Весна в Питере бывает такая — будто кто-то передумал и решил всё отменить. Вчера солнце, сегодня слякоть, завтра обещают снег. В жизни у Аси происходило то же самое. Вот она уже снова сидит на кухне у Васи, пьёт чай, слушает радио, поправляет плед на плечах Нины Петровны, и кажется — ну всё, колесо повернулось. А наутро — слякоть.
Слякоть пришла в виде звонка. Нина Петровна ушла. Тихо. Во сне. В новой ночной рубашке, которую ей подарила Ася на прошлой неделе. Она выбрала именно ту — с кружевом и запахом лаванды. Как будто готовилась.
Умерла без диагноза, без финальной МРТ, без списка лекарств на прикроватной тумбочке. Просто… перестала быть.
Похороны прошли сдержанно. Никаких криков у гроба, никакой истерики, только короткие взгляды и затекшие пальцы. Васина сестра, с которой он не разговаривал десять лет, плакала по расписанию: в начале, в середине и ближе к обеду. Потом съехала обратно в Подольск с венком под мышкой.

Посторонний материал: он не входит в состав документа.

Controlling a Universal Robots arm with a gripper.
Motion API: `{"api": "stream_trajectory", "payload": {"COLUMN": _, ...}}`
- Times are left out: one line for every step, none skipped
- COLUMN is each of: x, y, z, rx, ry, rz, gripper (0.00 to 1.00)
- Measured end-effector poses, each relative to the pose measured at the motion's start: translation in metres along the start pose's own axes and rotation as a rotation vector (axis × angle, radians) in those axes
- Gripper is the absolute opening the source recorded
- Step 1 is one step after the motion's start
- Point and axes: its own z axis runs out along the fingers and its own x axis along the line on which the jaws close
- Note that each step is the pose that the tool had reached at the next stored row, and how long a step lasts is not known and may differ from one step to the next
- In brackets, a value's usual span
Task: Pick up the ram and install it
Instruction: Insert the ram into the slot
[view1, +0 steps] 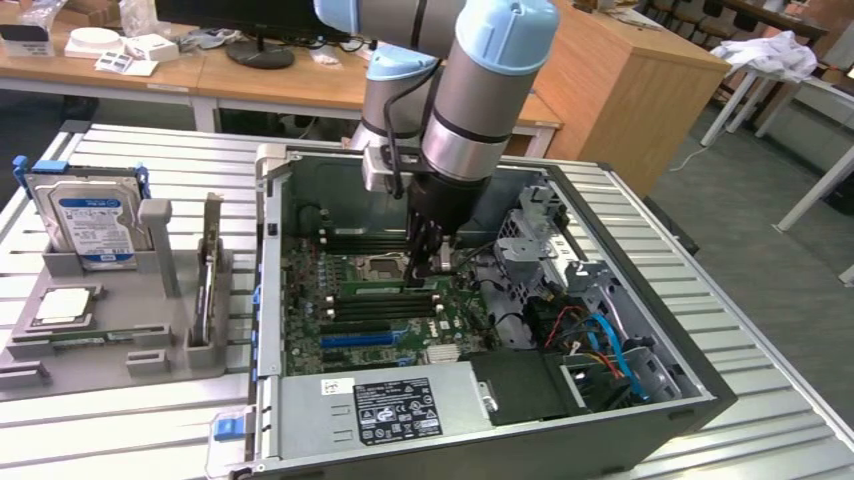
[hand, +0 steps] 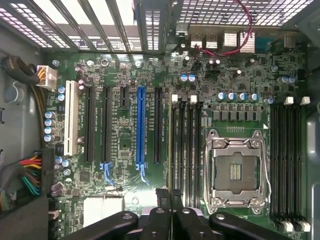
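Toward the exterior view's right half of the slatted counter (view1: 767, 340) sits an open computer case (view1: 667, 395), and the arm (view1: 474, 100) reaches straight down into it. From that side, the tool (view1: 427, 268) hangs low over the motherboard (view1: 334, 345), at one end of the memory slots (view1: 384, 298) beside the empty processor socket (view1: 380, 266).

Looking down from the wrist, the fingertips (hand: 161, 194) are pinched narrow, with hardly any gap between them. They sit at the end of the slot farthest from the socket. The ram (hand: 171, 145) appears as a thin pale-green edge standing along that outer slot; whether the tips touch it I cannot tell.

Near the counter's edge on the exterior view's left, a grey fixture (view1: 147, 335) carries a hard drive (view1: 94, 225) and a square silver chip (view1: 64, 305).
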Motion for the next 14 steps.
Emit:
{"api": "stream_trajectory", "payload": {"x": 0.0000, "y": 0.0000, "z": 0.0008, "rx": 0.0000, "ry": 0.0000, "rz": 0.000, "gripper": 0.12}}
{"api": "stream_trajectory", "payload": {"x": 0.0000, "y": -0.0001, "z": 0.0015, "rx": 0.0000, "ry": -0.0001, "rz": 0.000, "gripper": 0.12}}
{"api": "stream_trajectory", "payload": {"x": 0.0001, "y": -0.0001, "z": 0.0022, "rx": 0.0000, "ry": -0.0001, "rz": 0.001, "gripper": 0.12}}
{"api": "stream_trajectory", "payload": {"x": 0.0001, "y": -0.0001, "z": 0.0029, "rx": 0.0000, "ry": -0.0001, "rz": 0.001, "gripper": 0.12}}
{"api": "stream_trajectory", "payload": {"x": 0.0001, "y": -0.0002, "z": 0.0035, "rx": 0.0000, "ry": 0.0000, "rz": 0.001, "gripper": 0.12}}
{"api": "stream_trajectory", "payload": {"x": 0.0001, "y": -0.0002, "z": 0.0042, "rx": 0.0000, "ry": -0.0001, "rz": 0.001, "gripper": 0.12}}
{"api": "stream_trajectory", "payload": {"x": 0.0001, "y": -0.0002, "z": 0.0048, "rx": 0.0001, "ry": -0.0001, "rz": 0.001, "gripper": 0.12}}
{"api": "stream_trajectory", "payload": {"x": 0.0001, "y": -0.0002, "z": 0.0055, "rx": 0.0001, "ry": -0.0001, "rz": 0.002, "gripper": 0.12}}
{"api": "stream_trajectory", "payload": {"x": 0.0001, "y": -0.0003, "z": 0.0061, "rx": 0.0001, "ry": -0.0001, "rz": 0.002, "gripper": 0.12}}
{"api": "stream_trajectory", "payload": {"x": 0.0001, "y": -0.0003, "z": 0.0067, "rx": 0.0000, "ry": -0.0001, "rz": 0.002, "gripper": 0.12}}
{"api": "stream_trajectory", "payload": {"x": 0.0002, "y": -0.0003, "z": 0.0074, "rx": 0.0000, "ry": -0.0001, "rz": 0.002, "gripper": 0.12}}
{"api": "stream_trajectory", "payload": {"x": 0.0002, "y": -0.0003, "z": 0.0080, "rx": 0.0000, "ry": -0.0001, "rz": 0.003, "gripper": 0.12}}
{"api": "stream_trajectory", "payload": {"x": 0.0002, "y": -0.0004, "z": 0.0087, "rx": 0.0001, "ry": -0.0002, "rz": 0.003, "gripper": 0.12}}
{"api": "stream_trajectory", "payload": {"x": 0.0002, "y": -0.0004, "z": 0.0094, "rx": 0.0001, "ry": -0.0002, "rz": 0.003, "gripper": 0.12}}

Ася стояла чуть в стороне. Её никто не прогонял, но и не звал. Она сама не знала, зачем пришла. Точнее, знала. Всё внутри выворачивалось от мысли, что та, которая печёт пирожки, называет её «доченькой», и забывает, как зовут Президента — больше никогда не войдёт без звонка. И без ключа.
— Она просила похоронить её не на семейном участке, — сказал Вася на третий день после. — Представляешь?
— Сказала: «Не хочу лежать с этим мужиком». А ведь жила с ним сорок лет.
— Вот и я не хочу, но живу. С собой.
Он усмехнулся, как-то горько.
— Знаешь, что самое странное? — продолжил он. — После её смерти я нашёл блокнот. Она вела дневник. Последние три месяца — каждый день. Всё путано, обрывочно. Сны, куски прошлого, рецепты, адреса, и ты там… почти в каждом втором абзаце.
— Она писала: «Ася спасёт. Ася не даст сойти с ума. Ася — моя надежда».
— Я? Надежда? Я же просто… бывшая.
Он подал ей тонкий, потрёпанный блокнот. Страницы были в крошках, в пятнах от чая, с цветными закладками. Один разворот был весь исписан одним предложением: «Не дайте им потерять друг друга, глупые ведь, упрямые, а такие живые…»
Ася закрыла глаза. Мир пошатнулся. Или — выровнялся, наконец.
Через неделю Вася пришёл к ней. Без звонка. В руке — коробка. А в коробке — связка ключей.
— Вот, — сказал он. — Нашёл у мамы. Все ключи. И от твоей квартиры тоже. Она хранила. Как будто верила, что всё ещё возможно.
Ася не ответила. Прошла на кухню, поставила чайник. Руки дрожали. Внутри — хаос. Боль, вина, тоска. И какая-то смешная, непрошеная радость. Будто её давно выброшенная надежда сидела теперь за столом и ела бутерброд с колбасой.
Они молча пили чай. Он принес пирожки. Купленные. Но она их ела — как будто последние.
— Я не знаю, что будет, — сказал Вася. — Но если ты согласна — давай пробовать. Не с начала. А с того места, где остановились.
— А если я не та, что была?
— А я тот, кто остался.
Она посмотрела на него и вдруг — впервые за всё это время — поняла: любовь бывает не громкой. Не романтичной. Не как в фильме, где на заднем фоне оркестр. А как старая кофта — тёплая, растянутая, но твоя. Такая, что выбросить не можешь. И не хочешь.
Потом было лето. Они не съехались. Не поженились снова. Просто начали проводить вечера вместе. Иногда спали в одной кровати, иногда — нет. Он чинил ей смеситель, она гладила его рубашки. Ничего великого. Но с каждым днём всё яснее: они — вместе.
Пока однажды, среди ночи, он не сказал:
— Я видел сон. Мама стояла у окна. Говорила: «Молодцы. Наконец-то. Только запомните: я теперь — у вас внутри».
— Это и пугает, — пробормотала Ася.
— А меня — успокаивает.
Через два месяца, перебирая вещи Нины Петровны, Ася нашла записку, вложенную в старый рецепт пирожков.
«Если я когда-нибудь всё забуду — напомни им, что любовь — это не чувства. Это выбор. И пирожки.»
Она засмеялась и заплакала. Всё одновременно. Потому что вот оно. Вот вся жизнь. Между капустой и яйцом. Между прощением и страхом. Между теми, кто уходит, и теми, кто остаётся.
И, может быть, они действительно были не бывшие. А просто — на паузе.